Danny Bakewell is an unwavering voice for Black Los Angeles


It was the end of the Great Migration when Danny J. Bakewell Sr. left New Orleans for Los Angeles in 1967. He was 21 years old; a college dropout with a wife and baby, in an era of bleak prospects for blacks.

I would have taken any job here that paid the bills. What Bakewell didn't imagine was that what he got (a community organizing job) would put him on the path. a path to poweras a civil rights leader, real estate developer, business magnate, and editor of the Los Angeles Sentinel, the city's legendary black newspaper.

Discover the changemakers shaping every cultural corner of Los Angeles. This week we bring you The Civic Center, a collection featuring an innovative mayor, a housing advocate, a food donor, and others who are the backbone of Los Angeles. Come back every Sunday for another delivery.

After the segregation of the South, it didn't take Bakewell long to realize that the City of Los Angeles had its own racial hierarchy, one that stranded blacks in dilapidated enclaves with underfunded schools and brutal policing.

Bakewell's mantra was self-determination, and he began mobilizing residents around that ideal in the late 1960s. “We didn't want anyone to give us anything,” she said. “We were willing to work for it and we were willing to trust each other for our future.”

A few years later, he was hired to lead the Brotherhood Crusade, a grassroots organization that refused to accept government money and funded its self-help programs with voluntary payroll deductions of black wages.

“I'm sure I'm pro-black.

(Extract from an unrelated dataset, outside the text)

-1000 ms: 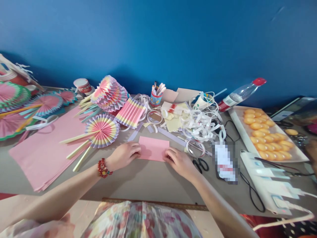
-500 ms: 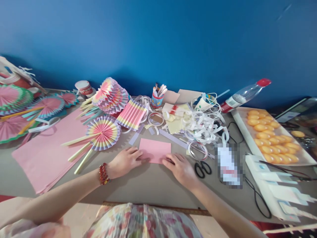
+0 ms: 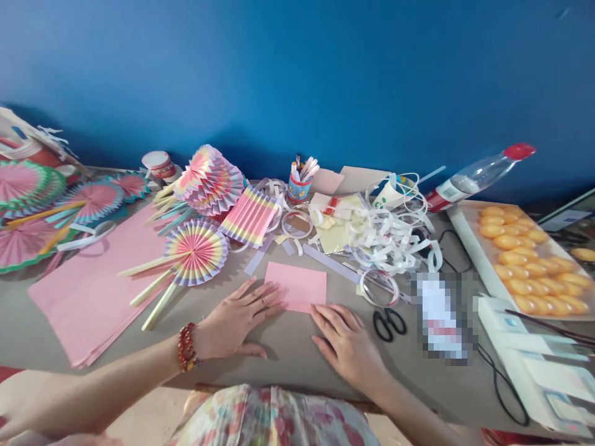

I come to serve them at the table.

—Danny J. Bakewell Sr.

That high-profile role increased Bakewell's visibility throughout the city, giving him license to operate from the halls of power to the city's most troubled blocks.

He has the ear of politicians, including Mayor Karen Bass, and the respect of communities that he won't allow to be overlooked.

“Danny always asks, 'What can we do, brothers and sisters, to help?'” said Khalid Shah, director of the Stop Violence, Increase Peace Foundation.

Danny Bakewell

Bakewell, 77, helped legitimize a movement that turned gang members into peacekeepers who helped curb violent crime. He brought commercial development to Compton's decaying downtown. And for 18 years, he has hosted the West Coast's largest family food and music festival, Crenshaw's “Taste of Soul.”

Still, Bakewell's rise up the civic ladder was not easy. His single-minded focus on black issues and his refusal to compromise made some people uncomfortable.

“I'm not against anyone,” Bakewell has always insisted. “But I am for The blacks for sure. That's why I come to the table to serve… because I see that we always leave ourselves out, we always stay behind.

“And if I'm going to play any leadership role, I want it to improve black lives.”